With this insight, they designed the model to consider proportion and arrangement of cell states, which significantly boosted its accuracy.

“The interesting thing for us was seeing how much spatial organization matters. Previous studies had shown that cells which are close to the breast duct are important. But it is also important to consider which cells are close to which other cells,” says Zhang.

When they compared the results of their model with samples evaluated by a pathologist, it had clear agreement in many instances. In cases that were not as clear-cut, the model could provide information about features in a tissue sample, like the organization of cells, that a pathologist could use in decision-making.

This versatile model could also be adapted for use in other types of cancer, or even neurodegenerative conditions, which is one area the researchers are also currently exploring.

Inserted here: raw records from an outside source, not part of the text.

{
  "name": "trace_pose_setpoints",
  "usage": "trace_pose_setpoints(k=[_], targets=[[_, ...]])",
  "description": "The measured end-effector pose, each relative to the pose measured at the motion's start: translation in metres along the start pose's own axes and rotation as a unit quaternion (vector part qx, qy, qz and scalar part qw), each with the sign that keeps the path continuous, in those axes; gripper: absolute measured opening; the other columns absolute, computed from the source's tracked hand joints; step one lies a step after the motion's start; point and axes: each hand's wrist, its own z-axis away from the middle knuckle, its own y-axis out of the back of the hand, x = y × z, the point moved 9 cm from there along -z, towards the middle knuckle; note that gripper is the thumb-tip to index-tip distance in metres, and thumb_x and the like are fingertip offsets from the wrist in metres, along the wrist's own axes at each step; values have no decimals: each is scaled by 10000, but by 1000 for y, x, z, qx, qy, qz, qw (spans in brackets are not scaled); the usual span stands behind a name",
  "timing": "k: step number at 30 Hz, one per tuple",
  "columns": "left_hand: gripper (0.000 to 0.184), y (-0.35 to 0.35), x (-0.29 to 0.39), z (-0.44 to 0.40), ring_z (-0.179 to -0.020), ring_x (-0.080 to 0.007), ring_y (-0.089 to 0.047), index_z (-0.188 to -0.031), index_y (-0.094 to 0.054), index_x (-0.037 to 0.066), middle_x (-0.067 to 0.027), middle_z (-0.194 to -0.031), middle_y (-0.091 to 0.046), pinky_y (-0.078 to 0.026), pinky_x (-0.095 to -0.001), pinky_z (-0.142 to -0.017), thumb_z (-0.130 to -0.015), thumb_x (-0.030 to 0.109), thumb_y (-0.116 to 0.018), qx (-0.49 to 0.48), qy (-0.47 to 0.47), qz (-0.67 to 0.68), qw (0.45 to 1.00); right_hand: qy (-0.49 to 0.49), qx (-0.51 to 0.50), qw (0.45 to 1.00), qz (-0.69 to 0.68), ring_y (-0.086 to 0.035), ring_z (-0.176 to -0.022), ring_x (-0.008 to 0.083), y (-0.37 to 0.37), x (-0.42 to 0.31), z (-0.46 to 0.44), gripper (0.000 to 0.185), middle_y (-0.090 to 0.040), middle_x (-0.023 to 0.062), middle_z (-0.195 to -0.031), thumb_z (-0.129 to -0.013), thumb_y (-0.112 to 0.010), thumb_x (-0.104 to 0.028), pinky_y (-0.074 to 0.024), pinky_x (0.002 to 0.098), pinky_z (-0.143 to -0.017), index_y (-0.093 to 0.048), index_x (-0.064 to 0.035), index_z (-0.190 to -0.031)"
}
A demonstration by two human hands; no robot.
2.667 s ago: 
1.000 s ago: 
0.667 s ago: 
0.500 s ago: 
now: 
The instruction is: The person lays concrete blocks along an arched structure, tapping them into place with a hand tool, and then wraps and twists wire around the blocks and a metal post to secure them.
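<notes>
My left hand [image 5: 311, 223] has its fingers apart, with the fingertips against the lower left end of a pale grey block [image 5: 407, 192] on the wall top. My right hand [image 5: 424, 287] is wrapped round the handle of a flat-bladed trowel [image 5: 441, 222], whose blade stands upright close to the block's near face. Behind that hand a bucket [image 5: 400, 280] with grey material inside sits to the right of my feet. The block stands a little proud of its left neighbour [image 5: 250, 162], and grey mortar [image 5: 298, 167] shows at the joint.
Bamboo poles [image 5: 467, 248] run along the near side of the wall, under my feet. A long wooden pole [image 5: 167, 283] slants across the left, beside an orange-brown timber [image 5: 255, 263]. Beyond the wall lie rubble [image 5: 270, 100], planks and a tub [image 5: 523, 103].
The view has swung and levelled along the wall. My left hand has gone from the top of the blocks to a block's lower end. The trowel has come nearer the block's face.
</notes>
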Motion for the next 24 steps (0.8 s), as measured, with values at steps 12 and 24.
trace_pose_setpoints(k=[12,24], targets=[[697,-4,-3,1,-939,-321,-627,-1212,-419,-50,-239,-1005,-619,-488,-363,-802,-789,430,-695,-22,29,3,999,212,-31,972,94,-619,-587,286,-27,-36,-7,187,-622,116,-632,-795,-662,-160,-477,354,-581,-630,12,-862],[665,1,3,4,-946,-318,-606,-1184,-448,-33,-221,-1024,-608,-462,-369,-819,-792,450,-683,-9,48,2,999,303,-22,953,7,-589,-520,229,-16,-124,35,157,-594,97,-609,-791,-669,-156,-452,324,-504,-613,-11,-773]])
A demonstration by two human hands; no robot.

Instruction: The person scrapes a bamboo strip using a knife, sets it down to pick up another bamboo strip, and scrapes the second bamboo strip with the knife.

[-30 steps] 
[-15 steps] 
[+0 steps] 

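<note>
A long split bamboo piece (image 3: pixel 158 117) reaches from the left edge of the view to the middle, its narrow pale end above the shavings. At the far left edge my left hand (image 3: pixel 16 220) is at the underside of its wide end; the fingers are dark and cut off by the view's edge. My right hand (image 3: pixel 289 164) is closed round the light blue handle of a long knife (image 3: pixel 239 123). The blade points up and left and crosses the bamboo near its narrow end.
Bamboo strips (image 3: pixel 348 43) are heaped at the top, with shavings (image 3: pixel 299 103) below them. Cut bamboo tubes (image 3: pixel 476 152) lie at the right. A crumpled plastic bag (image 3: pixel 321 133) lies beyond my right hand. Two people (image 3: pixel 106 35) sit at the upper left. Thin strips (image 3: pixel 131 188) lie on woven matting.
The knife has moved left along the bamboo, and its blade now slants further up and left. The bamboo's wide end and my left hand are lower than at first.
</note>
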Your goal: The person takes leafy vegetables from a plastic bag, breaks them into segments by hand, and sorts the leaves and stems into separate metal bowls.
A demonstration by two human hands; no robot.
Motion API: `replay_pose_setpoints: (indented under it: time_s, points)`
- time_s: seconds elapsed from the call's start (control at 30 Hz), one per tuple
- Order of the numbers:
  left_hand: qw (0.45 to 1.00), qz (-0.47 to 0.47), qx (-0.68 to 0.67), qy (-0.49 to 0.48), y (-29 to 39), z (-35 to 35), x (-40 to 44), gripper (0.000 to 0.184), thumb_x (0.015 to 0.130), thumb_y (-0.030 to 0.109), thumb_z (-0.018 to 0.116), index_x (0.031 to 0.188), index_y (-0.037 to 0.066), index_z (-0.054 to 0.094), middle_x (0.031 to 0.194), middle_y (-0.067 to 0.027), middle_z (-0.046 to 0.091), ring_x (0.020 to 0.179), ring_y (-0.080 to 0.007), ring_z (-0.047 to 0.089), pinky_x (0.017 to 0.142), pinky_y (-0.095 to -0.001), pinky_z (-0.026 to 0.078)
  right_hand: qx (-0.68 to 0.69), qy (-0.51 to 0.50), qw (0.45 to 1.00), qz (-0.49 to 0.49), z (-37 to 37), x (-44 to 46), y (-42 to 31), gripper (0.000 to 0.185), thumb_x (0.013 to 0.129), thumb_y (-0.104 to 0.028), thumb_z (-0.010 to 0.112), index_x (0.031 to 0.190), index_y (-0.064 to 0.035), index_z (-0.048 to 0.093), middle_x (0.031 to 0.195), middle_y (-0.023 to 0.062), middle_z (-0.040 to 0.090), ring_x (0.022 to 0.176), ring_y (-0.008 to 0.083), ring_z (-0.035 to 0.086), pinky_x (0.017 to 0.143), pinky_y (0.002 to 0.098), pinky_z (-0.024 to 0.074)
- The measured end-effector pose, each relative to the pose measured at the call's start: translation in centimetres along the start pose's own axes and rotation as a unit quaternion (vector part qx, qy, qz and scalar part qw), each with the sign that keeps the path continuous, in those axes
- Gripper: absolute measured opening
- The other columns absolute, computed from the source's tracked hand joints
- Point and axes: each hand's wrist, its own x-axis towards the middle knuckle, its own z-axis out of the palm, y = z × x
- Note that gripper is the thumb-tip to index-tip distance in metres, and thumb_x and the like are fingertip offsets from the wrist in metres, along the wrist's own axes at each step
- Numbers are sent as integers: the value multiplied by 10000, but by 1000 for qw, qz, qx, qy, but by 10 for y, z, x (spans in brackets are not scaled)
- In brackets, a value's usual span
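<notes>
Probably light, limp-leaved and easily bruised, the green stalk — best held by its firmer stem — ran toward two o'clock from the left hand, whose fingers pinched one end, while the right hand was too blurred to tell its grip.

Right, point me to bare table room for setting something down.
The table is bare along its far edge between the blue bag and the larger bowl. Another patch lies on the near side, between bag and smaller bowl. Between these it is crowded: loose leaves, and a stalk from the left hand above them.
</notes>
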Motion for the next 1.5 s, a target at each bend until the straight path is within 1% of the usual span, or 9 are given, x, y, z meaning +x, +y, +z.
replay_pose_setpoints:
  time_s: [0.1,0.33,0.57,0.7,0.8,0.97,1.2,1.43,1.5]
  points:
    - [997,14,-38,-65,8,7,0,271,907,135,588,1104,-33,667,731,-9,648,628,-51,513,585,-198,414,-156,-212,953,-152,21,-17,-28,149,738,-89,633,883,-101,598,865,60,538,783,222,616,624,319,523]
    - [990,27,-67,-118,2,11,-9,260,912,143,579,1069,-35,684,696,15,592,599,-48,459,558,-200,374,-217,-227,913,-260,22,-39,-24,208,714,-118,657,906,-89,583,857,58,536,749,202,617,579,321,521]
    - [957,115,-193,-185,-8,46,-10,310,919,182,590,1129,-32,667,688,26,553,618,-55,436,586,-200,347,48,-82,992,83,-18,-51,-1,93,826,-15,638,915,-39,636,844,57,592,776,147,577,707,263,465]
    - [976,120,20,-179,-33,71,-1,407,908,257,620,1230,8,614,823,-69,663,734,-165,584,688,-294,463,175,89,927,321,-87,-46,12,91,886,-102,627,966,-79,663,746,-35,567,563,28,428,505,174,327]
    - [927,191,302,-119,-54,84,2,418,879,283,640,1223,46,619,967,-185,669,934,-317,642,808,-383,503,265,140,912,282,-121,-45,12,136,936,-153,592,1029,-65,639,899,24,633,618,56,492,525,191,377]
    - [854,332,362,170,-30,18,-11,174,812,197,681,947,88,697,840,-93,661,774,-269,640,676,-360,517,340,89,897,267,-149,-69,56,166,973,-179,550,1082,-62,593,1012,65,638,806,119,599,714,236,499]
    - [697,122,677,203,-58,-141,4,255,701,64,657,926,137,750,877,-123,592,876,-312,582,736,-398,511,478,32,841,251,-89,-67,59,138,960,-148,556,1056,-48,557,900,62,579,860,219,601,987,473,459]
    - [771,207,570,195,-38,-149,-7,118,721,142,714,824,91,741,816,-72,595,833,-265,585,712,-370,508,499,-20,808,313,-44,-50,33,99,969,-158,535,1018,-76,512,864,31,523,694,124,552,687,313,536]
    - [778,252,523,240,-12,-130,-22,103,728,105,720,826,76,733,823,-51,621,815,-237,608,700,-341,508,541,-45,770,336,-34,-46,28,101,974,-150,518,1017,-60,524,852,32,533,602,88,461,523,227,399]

“We have shown that, with the right AI techniques, this simple stain can be very powerful. There is still much more research to do, but we need to take the organization of cells into account in more of our studies,” Uhler says.

This research was funded, in part, by the Eric and Wendy Schmidt Center at the Broad Institute, ETH Zurich, the Paul Scherrer Institute, the Swiss National Science Foundation, the U.S. National Institutes of Health, the U.S. Office of Naval Research, the MIT Jameel Clinic for Machine Learning and Health, the MIT-IBM Watson AI Lab, and a Simons Investigator Award.